Al hilo de las transformaciones que nos ha traído la crisis, apuntábamos semanas atrás la metamorfosis de miles de empresas locales o regionales en exportadoras, incluso empleando trabajadores mundo adelante. Pero nos quedaba pendiente una transformación silenciosa, quizá complementaria, más solapada, pero quizá más trascendente que la exportadora. Hablamos de la puesta en valor de la enseñanza durante la Gran Recesión.
Los números son incontestables. Mientras la matrícula universitaria permanece estable entre los cursos 2007-2008 y 2013-2014, el número de matriculados en enseñanzas secundarias ha crecido en el mismo periodo un 12%, siendo el incremento más sorprendente el de la Formación Profesional: un 54%, subiendo de 510.000 a 790.000 alumnos. La consecuencia es que la tasa de escolarización a los 18 años ha pasado del 67% al 81%. Quizá estemos rompiendo con la criticadísima dualidad de la estructura formativa española –de tantas consecuencias- en forma de copa Pompadour: en la base un 35% de jóvenes sin estudios obligatorios terminados; en el cáliz, un 40% de universitarios, y en el talle el 25% restante, nadando entre las aguas de la intitulación y la universidad. Tampoco debe extrañar que el fracaso escolar –esto es, el porcentaje de jóvenes que no superan la educación obligatoria- haya pasado del 33% al 22%, aún muy elevado (once puntos superior al europeo) pero en cifras menos escandalosas de las habituales hasta 2007. Quizá por todo ello la rama de la enseñanza sea una de las pocas que ha mantenido, incluso aumentado, ocupación durante la crisis, alcanzando 1.180.000 trabajadores, según la última EPA. Tenemos, por fin, y por ahora, un país en el que hay más docentes que camareros o albañiles. En el envés está la precarización de su trabajo: academias, interinidades, etc.

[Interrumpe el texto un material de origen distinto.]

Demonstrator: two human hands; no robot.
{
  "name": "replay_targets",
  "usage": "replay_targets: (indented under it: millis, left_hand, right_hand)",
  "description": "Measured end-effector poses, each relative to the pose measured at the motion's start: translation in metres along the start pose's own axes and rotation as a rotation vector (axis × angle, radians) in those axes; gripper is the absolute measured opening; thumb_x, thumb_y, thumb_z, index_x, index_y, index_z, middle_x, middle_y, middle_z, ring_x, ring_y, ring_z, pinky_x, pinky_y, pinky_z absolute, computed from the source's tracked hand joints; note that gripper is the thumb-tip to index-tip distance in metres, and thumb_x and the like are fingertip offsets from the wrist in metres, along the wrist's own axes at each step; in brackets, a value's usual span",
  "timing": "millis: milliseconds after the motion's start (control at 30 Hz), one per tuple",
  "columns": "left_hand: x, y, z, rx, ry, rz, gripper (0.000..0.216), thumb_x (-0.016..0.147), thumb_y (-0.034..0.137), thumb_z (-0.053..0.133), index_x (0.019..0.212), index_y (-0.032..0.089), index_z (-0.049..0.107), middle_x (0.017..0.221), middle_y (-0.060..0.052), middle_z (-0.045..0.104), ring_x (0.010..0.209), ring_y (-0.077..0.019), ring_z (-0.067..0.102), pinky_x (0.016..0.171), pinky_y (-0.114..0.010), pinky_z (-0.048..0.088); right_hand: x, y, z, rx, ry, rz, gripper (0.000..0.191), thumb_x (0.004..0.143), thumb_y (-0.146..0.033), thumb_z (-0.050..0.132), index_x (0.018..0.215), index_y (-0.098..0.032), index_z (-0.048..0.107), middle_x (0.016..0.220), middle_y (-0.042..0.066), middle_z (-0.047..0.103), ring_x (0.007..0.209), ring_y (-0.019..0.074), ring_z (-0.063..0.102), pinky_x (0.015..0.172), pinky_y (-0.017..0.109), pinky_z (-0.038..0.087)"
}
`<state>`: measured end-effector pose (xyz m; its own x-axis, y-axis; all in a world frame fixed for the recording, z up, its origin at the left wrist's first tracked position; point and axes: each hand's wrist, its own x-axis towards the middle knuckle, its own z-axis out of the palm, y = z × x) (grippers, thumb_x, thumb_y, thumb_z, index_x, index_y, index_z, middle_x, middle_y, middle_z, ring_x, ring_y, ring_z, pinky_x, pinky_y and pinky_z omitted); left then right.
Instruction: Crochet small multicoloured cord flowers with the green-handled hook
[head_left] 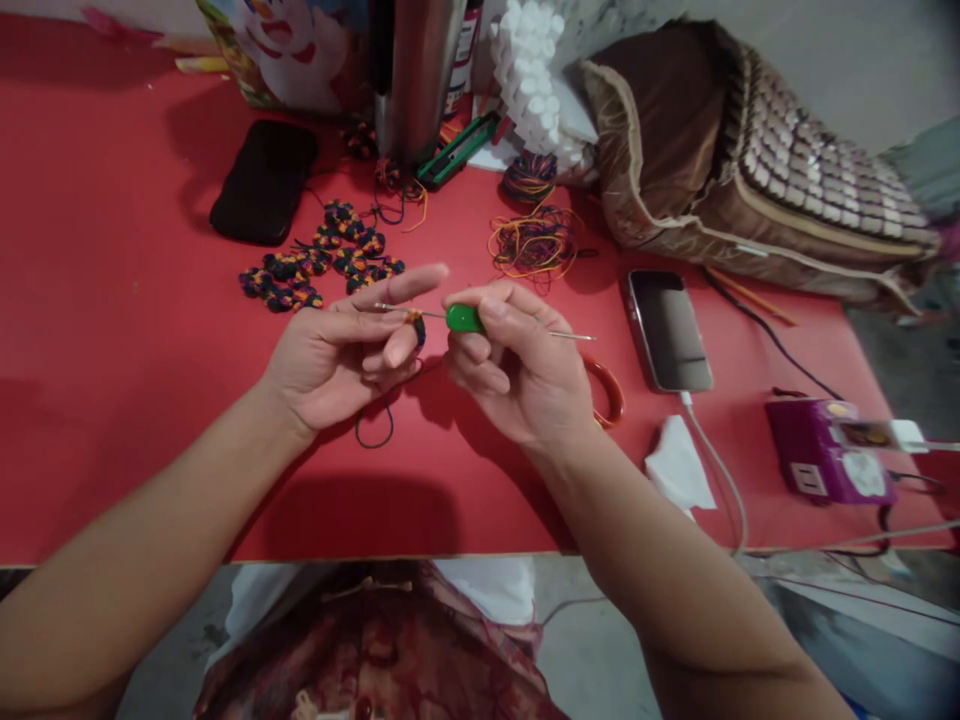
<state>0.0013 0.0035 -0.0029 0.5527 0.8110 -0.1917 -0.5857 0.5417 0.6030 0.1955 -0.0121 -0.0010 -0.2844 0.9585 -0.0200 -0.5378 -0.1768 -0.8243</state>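
My right hand (517, 365) is closed round a crochet hook with a green grip (465, 319); its thin metal shaft sticks out on both sides. My left hand (349, 345) pinches a small dark multicoloured crochet piece (417, 325) at the hook's tip, with the index finger stretched out. A dark thread (375, 428) hangs from the piece onto the red table (112, 330). Several finished little crochet pieces (319, 258) lie just beyond my left hand.
A black phone (264, 182) lies at back left and a second phone (669, 330) charges at right. Also here: tangled coloured yarn (534, 240), a steel flask (414, 75), a brown bag (735, 170), an orange bangle (611, 390), a purple power strip (825, 450), a tissue (679, 468).
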Motion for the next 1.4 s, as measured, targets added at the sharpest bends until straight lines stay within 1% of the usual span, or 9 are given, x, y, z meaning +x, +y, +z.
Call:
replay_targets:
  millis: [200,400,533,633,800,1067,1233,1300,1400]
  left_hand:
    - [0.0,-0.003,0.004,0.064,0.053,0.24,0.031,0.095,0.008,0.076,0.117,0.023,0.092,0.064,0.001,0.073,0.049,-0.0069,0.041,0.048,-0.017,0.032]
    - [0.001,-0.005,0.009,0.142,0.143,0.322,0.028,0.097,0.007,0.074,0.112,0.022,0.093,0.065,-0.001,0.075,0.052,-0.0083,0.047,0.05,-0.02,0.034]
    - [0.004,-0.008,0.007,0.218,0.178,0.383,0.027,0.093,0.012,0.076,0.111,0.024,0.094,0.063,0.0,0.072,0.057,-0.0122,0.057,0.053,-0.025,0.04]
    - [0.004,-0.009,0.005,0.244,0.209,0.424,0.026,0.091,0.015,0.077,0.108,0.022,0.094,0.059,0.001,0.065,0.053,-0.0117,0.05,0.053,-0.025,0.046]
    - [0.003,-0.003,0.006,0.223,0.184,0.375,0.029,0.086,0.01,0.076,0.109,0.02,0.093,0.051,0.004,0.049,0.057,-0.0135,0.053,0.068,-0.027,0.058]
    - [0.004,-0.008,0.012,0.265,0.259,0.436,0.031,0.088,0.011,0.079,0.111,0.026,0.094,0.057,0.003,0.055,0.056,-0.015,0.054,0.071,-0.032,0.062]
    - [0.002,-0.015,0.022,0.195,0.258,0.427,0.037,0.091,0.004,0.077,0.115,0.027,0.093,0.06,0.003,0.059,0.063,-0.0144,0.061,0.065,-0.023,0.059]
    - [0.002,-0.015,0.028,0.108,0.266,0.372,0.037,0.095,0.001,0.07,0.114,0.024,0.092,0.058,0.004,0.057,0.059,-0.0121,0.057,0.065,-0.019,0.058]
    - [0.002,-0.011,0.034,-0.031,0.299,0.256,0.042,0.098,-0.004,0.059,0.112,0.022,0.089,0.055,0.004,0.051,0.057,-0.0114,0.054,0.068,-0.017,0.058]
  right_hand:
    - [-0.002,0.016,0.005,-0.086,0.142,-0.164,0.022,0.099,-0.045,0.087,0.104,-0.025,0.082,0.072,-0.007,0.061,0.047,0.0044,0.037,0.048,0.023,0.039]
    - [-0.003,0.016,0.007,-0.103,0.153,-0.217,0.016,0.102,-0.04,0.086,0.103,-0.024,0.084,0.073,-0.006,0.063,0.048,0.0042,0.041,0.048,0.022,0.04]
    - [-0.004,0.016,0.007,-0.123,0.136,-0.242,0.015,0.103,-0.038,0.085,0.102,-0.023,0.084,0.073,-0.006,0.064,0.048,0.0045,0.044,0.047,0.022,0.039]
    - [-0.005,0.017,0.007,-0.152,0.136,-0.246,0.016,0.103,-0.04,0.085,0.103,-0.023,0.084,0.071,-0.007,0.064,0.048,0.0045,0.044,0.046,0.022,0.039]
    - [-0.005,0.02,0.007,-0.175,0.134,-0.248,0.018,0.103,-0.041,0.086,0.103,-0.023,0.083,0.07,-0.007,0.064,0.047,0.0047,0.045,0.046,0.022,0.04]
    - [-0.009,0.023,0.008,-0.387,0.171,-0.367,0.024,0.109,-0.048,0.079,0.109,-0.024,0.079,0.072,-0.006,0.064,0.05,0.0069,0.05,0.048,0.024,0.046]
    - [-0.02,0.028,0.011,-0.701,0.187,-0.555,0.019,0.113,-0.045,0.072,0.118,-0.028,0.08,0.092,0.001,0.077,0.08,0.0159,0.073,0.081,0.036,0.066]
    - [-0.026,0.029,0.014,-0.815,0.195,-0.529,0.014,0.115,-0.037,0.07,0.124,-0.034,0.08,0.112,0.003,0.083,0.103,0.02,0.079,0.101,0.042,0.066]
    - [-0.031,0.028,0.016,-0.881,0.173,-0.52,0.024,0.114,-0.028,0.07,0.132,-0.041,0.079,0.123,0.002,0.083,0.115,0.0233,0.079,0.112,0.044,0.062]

Sin duda, hemos hecho de la necesidad, virtud. Han desaparecido los desincentivos a la formación que suponían los elevados salarios que se pagaban en determinados oficios de escasa cualificación en la España del ladrillo. Porque fueron esos empleos menos cualificados los que, mayoritariamente, sufrieron los embates de la Gran Recesión. En cambio, los de mayor cualificación prácticamente se han mantenido. Es más, la empleabilidad y los ingresos percibidos siguen siendo directamente proporcionales –y ahora más- al nivel de la formación atesorada. Por eso, muchos españoles han decidido formarse o reciclarse.
Pese a este nuevo clima, esperemos que duradero –las vacunas, aunque sean del calibre de la crisis pasada, no siempre son vitalicias- surgen también matices algo más sombríos: de un lado, la mediocridad de la enseñanza en España, que podría convertir tanta titulación en algo lindante con el fraude. De otro, los efectos de ese aumento de matrícula en un contexto de carestía presupuestaria. Porque si bien el gasto por alumno en España estaba claramente por encima de la media europea, las tendencias de presupuesto y matrícula de los últimos años apuntarían a la dilución esa ventaja. No parece que los problemas de la enseñanza en España sean presupuestarios, pero es un indicador a monitorizar. Y queda, finalmente, el reto de emplear a los nuevos egresados, evitando que la formación no constituya antesala de la frustración.